WHAT YOU SHOULD DO: Beginning with the first line and ending with the one containing "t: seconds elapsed", copy the lines of the listing below exactly; omit everything else.
---- DATASET EXTRACT
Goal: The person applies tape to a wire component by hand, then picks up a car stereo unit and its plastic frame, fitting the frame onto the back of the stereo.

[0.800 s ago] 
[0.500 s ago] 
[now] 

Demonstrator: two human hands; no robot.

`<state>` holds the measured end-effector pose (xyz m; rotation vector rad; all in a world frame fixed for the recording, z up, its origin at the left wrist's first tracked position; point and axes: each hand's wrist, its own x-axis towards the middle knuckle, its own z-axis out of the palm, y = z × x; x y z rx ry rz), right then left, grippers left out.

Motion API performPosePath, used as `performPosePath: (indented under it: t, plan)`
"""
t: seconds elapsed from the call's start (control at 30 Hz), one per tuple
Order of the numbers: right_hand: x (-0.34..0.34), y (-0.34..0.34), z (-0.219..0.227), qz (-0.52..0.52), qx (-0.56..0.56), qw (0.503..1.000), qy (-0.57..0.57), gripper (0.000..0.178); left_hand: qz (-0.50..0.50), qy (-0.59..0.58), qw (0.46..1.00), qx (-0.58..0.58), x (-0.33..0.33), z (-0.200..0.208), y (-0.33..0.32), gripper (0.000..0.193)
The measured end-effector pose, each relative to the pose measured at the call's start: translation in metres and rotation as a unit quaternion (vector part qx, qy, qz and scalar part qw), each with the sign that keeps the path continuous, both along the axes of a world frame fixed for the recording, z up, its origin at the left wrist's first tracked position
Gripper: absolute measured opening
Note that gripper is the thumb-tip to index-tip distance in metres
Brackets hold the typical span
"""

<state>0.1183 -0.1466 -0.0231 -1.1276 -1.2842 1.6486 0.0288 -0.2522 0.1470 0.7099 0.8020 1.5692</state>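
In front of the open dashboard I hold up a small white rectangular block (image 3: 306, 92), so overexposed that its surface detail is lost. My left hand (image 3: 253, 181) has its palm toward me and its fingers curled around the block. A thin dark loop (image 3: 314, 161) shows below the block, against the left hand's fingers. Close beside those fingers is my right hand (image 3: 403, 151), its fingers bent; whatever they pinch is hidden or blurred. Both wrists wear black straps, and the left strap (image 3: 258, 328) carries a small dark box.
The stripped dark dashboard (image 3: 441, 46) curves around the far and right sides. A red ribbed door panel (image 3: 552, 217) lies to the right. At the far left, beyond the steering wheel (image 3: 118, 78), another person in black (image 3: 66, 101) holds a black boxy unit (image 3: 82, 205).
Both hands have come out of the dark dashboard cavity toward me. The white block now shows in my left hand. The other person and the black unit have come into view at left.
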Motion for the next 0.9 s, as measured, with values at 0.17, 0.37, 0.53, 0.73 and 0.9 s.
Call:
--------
COMPLETED TASK:
Goal: The person applies tape to a wire component by hand, then picks up a car stereo unit and its plastic frame, fitting the frame onto the back of the stereo.

[0.800 s ago] 
[0.500 s ago] 
[now] 

Demonstrator: two human hands; no robot.

`<state>` holds the measured end-effector pose (xyz m; rotation vector rad; all in a world frame fixed for the recording, z up, its origin at the left wrist's first tracked position; point and axes: each hand's wrist, its own x-axis towards the middle knuckle, its own z-axis out of the palm, y = z × x; x y z rx ry rz), right then left, grippers left out.

Motion API performPosePath, used as `performPosePath: (indented under it: t, plan)`
"""
t: seconds elapsed from the call's start (control at 30 Hz), one per tuple

The answer contains nothing further.